• [What needs to be done]:
Look through the records below for the line holding "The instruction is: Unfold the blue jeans". Write it out exactly, with each following line through the line holding "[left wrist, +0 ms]".

(Records from a dataset)
*-*-*
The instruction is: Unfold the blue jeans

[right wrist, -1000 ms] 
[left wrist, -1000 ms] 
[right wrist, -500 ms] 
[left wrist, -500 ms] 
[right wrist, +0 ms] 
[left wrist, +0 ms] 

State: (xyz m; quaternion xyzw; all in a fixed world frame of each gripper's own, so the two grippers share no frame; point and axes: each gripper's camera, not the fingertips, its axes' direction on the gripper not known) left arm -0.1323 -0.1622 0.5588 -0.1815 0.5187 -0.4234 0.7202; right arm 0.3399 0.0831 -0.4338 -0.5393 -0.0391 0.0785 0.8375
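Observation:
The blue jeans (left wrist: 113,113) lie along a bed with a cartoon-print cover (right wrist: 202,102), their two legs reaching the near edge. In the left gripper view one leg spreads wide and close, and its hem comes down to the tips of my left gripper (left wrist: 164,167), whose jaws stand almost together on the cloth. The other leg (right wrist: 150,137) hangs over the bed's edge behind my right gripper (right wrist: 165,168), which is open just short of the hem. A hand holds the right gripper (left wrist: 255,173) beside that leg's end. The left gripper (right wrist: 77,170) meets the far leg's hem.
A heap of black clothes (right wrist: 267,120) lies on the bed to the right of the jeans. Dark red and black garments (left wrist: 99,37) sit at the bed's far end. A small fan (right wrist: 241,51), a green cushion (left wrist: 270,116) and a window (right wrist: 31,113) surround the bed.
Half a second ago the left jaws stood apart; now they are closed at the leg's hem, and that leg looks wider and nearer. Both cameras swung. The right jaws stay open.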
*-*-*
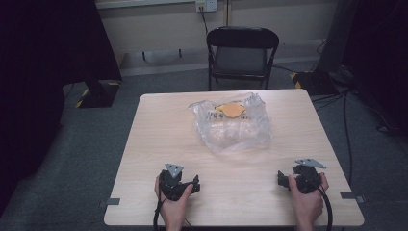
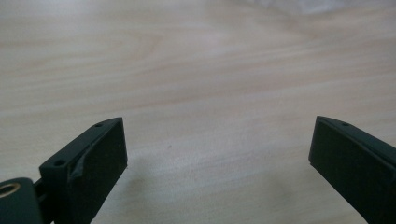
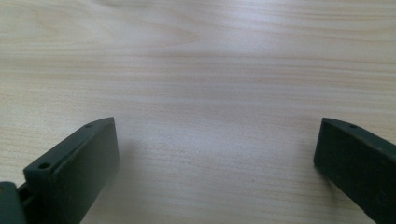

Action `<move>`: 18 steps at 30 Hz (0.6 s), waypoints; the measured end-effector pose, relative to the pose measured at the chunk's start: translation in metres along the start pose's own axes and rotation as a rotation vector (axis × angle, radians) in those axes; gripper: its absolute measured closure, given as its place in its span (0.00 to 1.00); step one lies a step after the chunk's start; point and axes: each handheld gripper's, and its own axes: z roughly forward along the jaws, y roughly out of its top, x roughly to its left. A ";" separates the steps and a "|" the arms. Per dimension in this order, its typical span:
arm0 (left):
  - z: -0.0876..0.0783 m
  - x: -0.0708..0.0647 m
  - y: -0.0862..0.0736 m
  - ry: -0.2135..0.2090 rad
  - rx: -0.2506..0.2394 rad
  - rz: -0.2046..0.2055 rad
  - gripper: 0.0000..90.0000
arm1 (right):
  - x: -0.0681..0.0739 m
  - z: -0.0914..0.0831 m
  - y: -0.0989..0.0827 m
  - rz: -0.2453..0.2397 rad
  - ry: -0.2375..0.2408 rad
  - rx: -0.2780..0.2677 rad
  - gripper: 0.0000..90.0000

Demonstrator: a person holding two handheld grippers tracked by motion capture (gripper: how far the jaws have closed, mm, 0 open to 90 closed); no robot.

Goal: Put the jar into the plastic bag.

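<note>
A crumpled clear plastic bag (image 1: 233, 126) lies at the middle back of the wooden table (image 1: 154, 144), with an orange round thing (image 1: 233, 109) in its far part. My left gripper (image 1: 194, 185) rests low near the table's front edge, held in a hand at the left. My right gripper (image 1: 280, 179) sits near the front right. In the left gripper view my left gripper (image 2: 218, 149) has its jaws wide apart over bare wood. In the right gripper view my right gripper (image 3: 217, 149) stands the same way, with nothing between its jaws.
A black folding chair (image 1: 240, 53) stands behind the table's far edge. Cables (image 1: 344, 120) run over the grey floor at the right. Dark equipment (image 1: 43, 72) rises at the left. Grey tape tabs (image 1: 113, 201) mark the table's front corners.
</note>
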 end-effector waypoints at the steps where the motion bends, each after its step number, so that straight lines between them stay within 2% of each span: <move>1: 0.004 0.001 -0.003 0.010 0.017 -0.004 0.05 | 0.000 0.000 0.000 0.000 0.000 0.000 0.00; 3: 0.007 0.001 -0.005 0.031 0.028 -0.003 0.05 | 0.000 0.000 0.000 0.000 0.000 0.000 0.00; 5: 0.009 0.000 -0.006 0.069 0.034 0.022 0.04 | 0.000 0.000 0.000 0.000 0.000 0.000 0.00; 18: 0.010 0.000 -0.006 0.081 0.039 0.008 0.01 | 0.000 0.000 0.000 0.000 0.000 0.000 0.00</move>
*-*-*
• [Exercise response]:
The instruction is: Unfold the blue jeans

[right wrist, -1000 ms] 
[left wrist, -1000 ms] 
[right wrist, -500 ms] 
[left wrist, -500 ms] 
[right wrist, +0 ms] 
[left wrist, +0 ms] 

This exercise requires no further answer.